_WORK INSTRUCTIONS_:
Reproduce the lines below verbatim. Pictures are to be omitted.

━━━━━ RECORDED INFORMATION ━━━━━

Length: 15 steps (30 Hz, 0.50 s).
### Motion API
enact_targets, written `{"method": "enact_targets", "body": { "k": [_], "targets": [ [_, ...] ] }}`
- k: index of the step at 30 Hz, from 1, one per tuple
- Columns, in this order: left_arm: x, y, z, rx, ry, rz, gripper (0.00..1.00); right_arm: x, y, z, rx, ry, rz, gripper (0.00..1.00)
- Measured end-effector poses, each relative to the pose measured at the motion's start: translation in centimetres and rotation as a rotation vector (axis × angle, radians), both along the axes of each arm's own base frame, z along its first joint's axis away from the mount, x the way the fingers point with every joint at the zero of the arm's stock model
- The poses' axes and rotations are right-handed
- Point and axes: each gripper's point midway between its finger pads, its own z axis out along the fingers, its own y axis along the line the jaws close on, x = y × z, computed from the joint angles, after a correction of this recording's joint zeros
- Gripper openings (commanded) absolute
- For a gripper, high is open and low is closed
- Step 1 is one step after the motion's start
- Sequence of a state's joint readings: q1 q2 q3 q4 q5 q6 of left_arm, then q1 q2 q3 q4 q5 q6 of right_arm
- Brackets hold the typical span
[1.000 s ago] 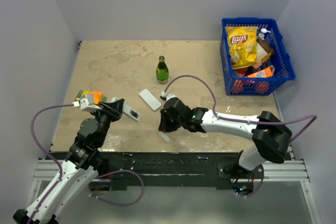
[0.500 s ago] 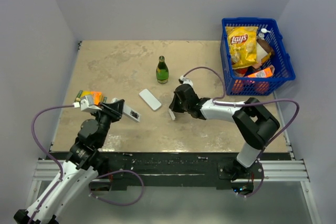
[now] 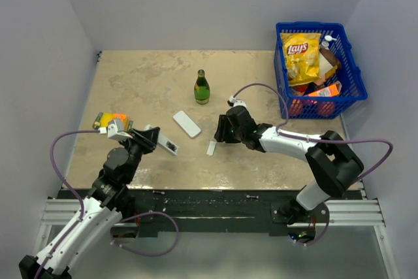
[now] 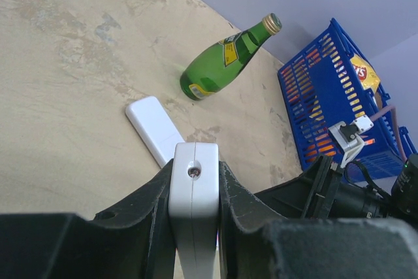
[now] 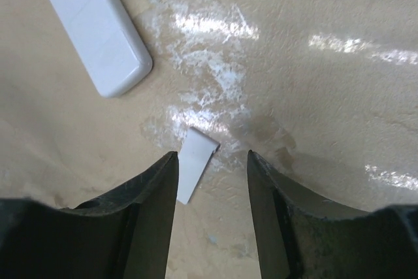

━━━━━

_TASK OUTPUT_:
Length: 15 steps (30 Hz, 0.50 s).
### Motion API
enact_targets, written `{"method": "enact_targets", "body": { "k": [_], "targets": [ [_, ...] ] }}`
- k: index of the step at 30 Hz, from 1, one per tuple
- Columns, in this order: left_arm: x, y, z, rx, ry, rz, gripper (0.00..1.00); right_arm: x, y, z, rx, ry, rz, gripper (0.00..1.00)
- Measured end-effector poses, each relative to the pose measured at the motion's start: translation in centimetres and rotation as a rotation vector (axis × angle, radians), both along the axes of each arm's own base frame, z along its first joint's axis away from the mount, x the way the fingers point with every joint at the zero of the arm's stock model
- The poses' axes and rotations are right-handed
- Point and axes: each gripper's point midway between its finger pads, its own z axis out along the fingers, its own y axis along the line the jaws close on, x = y × z, computed from the joint angles, after a correction of this recording's joint zeros
- Gripper openings (commanded) absolute
- For a gripper, high is open and low is closed
- Step 1 is one step after the motion's start
- Sequence of a state's joint readings: q1 q2 q3 q4 q5 q6 of left_arm, then q1 q2 q3 q4 q5 q6 of right_arm
- Brackets hold the typical span
[1.000 s ago] 
[0.500 s ago] 
[now] 
[now] 
[now] 

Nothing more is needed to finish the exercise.